When he worked as an engineer at Starbucks, part of Dan Belliveau's job was to look for waste in manufacturing. But it wasn't until later, while running a coffee supply chain firm, that he started thinking about the problem of coffee cherries. The tiny fruits that hold coffee beans normally get thrown into enormous piles and trashed.
One of Belliveau's customers had come back from a visit to a farm and was talking about the problem. "He said, 'I'm literally waist-deep in this rotting coffee pulp that's all over our property,'" says Belliveau. "There's got to be something you can do other than just feed it to worms."
In the field, the fruits are tasty snacks. But they start to go bad almost immediately after picking, and that meant that they'd never been used in the past. While they are sometimes composted, most aren't, and the billions of beans that feed the global coffee industry also mean billions of wasted fruits. Belliveau solved the problem by developing a new process.
"Within a few hours of the bean being separated from the fruit, it starts to decay," he says. "But if you catch it in that time frame before it starts to decay and stabilize it, which is kind of the little secret that we came up with—once you get it dried, it becomes a very stable food."
CoffeeFlour, Belliveau's startup, dries the fruits and then mills them into a fine, gluten-free flour that can be used in cookies, pasta, and other foods. It tastes like fruit, not coffee, and can help reduce other ingredients, like sugar. Gram for gram, it has more iron than spinach, more fiber than whole wheat, and more potassium than bananas, he says.
One new product, a chocolate bar from Seattle Chocolates, uses the coffee flour to add new flavors while also bringing out more flavor in the chocolate itself by masking chocolate's natural bitterness.
For coffee farmers, being able to sell the fruit can provide a boost in income. If a farmer sells coffee beans to a mill for 80 cents a pound, he might spend 70 or 75 cents a pound growing it, with a tiny five or ten cent profit. The fruit, which is normally a burden that farmers have to lug down the mountain when they deliver beans, can now help farmers make an extra three cents a pound.
"That's not insignificant," says Belliveau. "When you're at harvest, and farmers are deciding who to sell their beans or cherries to, I've literally seen farmers who are walking with two 100 pound bags on their shoulders walk another mile for another quarter of a cent a pound.

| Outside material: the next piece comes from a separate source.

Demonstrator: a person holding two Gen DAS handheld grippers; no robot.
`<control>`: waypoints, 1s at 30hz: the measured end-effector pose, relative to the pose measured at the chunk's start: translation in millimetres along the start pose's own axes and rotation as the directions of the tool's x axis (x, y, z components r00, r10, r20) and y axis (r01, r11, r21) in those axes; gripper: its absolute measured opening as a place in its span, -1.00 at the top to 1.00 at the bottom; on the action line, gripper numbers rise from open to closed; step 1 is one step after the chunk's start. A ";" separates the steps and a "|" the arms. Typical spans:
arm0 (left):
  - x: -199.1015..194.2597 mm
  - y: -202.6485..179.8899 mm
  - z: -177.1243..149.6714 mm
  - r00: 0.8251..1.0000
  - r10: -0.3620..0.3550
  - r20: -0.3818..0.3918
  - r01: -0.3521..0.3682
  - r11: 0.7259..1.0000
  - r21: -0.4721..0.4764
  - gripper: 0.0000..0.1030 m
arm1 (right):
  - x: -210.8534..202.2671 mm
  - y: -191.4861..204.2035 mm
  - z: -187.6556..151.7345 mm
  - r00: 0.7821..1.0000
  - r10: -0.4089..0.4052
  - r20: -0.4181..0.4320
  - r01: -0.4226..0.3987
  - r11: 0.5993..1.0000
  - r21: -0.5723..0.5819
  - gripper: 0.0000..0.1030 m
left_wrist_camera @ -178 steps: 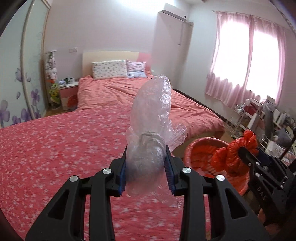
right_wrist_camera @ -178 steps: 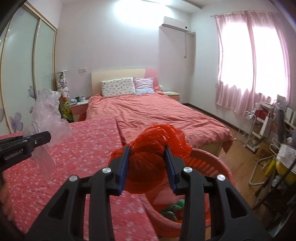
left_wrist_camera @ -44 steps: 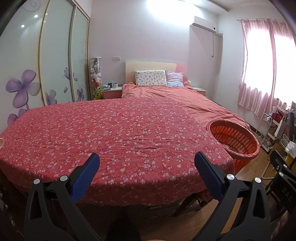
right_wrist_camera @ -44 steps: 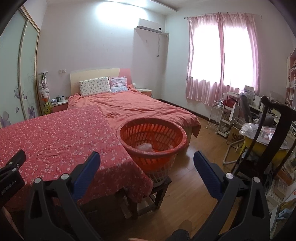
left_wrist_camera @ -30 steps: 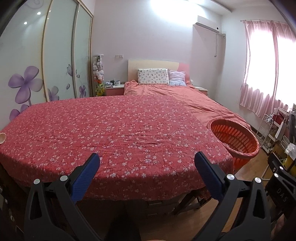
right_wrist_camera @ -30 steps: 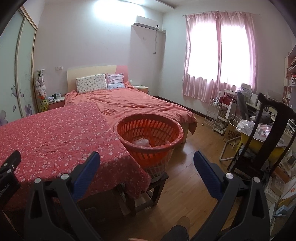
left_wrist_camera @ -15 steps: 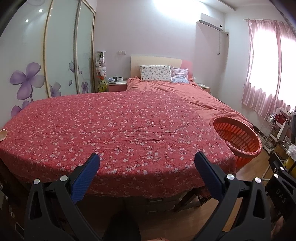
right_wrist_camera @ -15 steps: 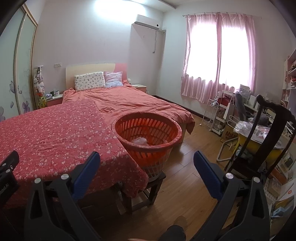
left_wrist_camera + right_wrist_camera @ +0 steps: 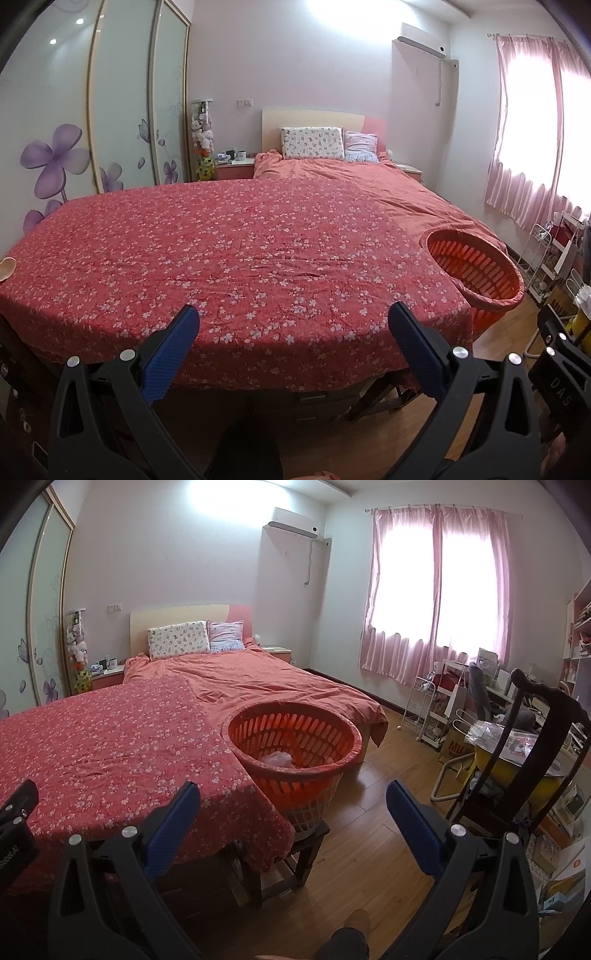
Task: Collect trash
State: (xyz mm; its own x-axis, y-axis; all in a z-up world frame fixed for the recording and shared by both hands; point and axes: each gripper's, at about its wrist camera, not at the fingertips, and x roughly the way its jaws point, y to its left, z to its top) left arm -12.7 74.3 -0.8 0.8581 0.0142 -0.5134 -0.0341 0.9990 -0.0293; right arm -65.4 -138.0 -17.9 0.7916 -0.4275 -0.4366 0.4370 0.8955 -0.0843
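An orange slatted basket (image 9: 295, 738) stands on a dark stool at the table's right end; it also shows in the left wrist view (image 9: 476, 269). A clear plastic bag (image 9: 279, 758) lies inside it. My left gripper (image 9: 293, 325) is open and empty, held back from the near edge of the table with the red flowered cloth (image 9: 229, 258). My right gripper (image 9: 291, 805) is open and empty, below and in front of the basket, over the wooden floor.
A bed with a red cover (image 9: 266, 683) lies behind the table. A dark wooden chair (image 9: 524, 746) and a yellow table with clutter (image 9: 517, 764) stand at the right. Wardrobe doors (image 9: 122, 122) line the left wall. A white wire rack (image 9: 424, 709) stands under the window.
Both grippers held bags 5.9 s ago; now they are open and empty and a clear bag lies in the basket. Over the last second both have drawn back slightly from the table.
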 end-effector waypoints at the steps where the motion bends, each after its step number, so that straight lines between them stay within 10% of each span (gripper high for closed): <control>1: 0.2 0.1 -0.1 1.000 -0.001 -0.002 0.001 1.000 0.000 -0.96 | 0.1 -0.1 -0.5 1.000 0.002 -0.001 -0.002 1.000 0.000 -0.91; 30: 2.2 -0.1 -0.5 1.000 -0.010 -0.015 0.010 1.000 -0.009 -0.96 | 0.1 -0.3 -2.5 1.000 0.005 -0.005 -0.005 1.000 0.000 -0.91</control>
State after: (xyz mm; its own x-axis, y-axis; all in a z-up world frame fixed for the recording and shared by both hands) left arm -11.0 74.2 -2.4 0.8506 0.0035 -0.5258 -0.0299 0.9987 -0.0418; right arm -66.5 -137.9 -20.2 0.7915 -0.4226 -0.4415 0.4332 0.8975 -0.0824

All these deals are on fractions of pennies. Small amounts really make a big difference."
The new coffee flour industry has also created new jobs for people processing the fruit—including for women. Unlike coffee beans, the fruit is light enough that women can easily move bags around in the processing center.
CoffeeFlour currently works with coffee farmers in Hawaii, Nicaragua, Guatemala, Mexico, and Vietnam, but hopes to expand to more than 40 coffee-producing countries around the world. Rather than aim to sell 100 million pounds for $10 a pound, they want to sell a billion pounds for a dollar each.
"It's the same business at the end, but you've done two things," he says. "You've impacted a far greater number of people and farms and countries, and you've also taken more product out of the environment that's polluting rivers and groundwater and even creating places for mosquitoes to grow. And you've turned it into a food supply that can be used locally and also exported."